小穴隆一「鯨のお詣り」(65)「子供」(4)「子供の復讐」
子供の復讐
草箒(くさばうき)を持つて、大勢で赤とんぼを追ひかけまはつてゐた私、お菓子は家(いへ)の玄關のわきの部屋にはいるといつでもあつた。胸の高さまであつたその木箱に、そつと手を入れては、いつぱいに摑出(つかみだ)してゐた私、おばあさんから黑砂糖を貰つてしやぶつてゐた私。

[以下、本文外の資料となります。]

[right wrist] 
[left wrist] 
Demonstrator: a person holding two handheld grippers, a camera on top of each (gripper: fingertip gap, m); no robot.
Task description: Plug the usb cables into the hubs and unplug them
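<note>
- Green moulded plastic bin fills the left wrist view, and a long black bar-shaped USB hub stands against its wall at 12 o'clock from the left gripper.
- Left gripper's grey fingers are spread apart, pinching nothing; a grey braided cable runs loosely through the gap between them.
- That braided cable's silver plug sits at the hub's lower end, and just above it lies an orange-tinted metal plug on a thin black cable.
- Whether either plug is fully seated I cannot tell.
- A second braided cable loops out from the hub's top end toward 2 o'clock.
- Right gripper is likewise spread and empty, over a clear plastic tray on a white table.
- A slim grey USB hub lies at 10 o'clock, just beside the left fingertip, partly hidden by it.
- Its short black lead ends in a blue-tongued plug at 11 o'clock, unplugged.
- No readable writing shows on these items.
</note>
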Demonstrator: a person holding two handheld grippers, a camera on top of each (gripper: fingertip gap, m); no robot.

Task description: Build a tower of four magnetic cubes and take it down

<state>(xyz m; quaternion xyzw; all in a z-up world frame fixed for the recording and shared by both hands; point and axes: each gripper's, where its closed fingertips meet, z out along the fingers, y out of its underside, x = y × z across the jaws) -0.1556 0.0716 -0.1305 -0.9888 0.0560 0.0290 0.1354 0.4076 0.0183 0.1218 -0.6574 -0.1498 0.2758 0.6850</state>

日野家(ひのや)はおぢいさんの家に向つて左鄰(どな)り、右鄰りの家に二人の子がゐた。
私はなんで腹を立ててたか、兄弟、その弟が家の前を通るのをめがけて家のなかにつつたつたままで石を投げた。石はその子の頭にあたつて、その子は頭をおさへて泣きながら家にとんでいつてしまつた。頭から血が流れてゐたやうに思つてゐるが、おぢいさんから叱られた記憶もなし、その事あつて間もなくその子の家に行つて、茶の罐(くわん)の蓋を薄い餅にあてて、せんべいを何枚かつくつて遊んだ覺えのあるところを思ひ考へると、せいぜい瘤(こぶ)の一つ位(ぐらゐ)といふところかも知れない。
私は私のしたことを忘れてゐて、一日(にち)、私が石を投げつけたその兄弟に誘はれて山に行つた。兄弟は麥畑(むぎばたけ)の上に屋根を出してゐる牛屋(うしや)を指さして、一寸あそこまで行つてくるからここに待つておいでと、私を殘したまま靑い麥畑の中に驅込むんでしまつた。どの位(くらゐ)待つてゐたかいまもつてわからないが、私は殘されてぢつと待つてゐた。日がとつぷり暮れて私はその山路(やまぢ)に泣いてゐた。暗いなかから私に聲をかけた大人がゐた。その大人は私の伯父であつた。私は薪(まき)を背負つた伯父に連れられておぢいさんのところに歸つてきた。
後年幾度か、私は、私が六歳の時泣いて立つてゐた場所を、なつかしんでそこに立つてみた。
私はうし公(こう)とそれから私に復讐をしたその兄弟がなつかしく、度々(たびたび)人々にその行方を聞いてもみたが、誰(だ)れもうし公やその兄弟の事を忘れてゐて知つてゐる者がない。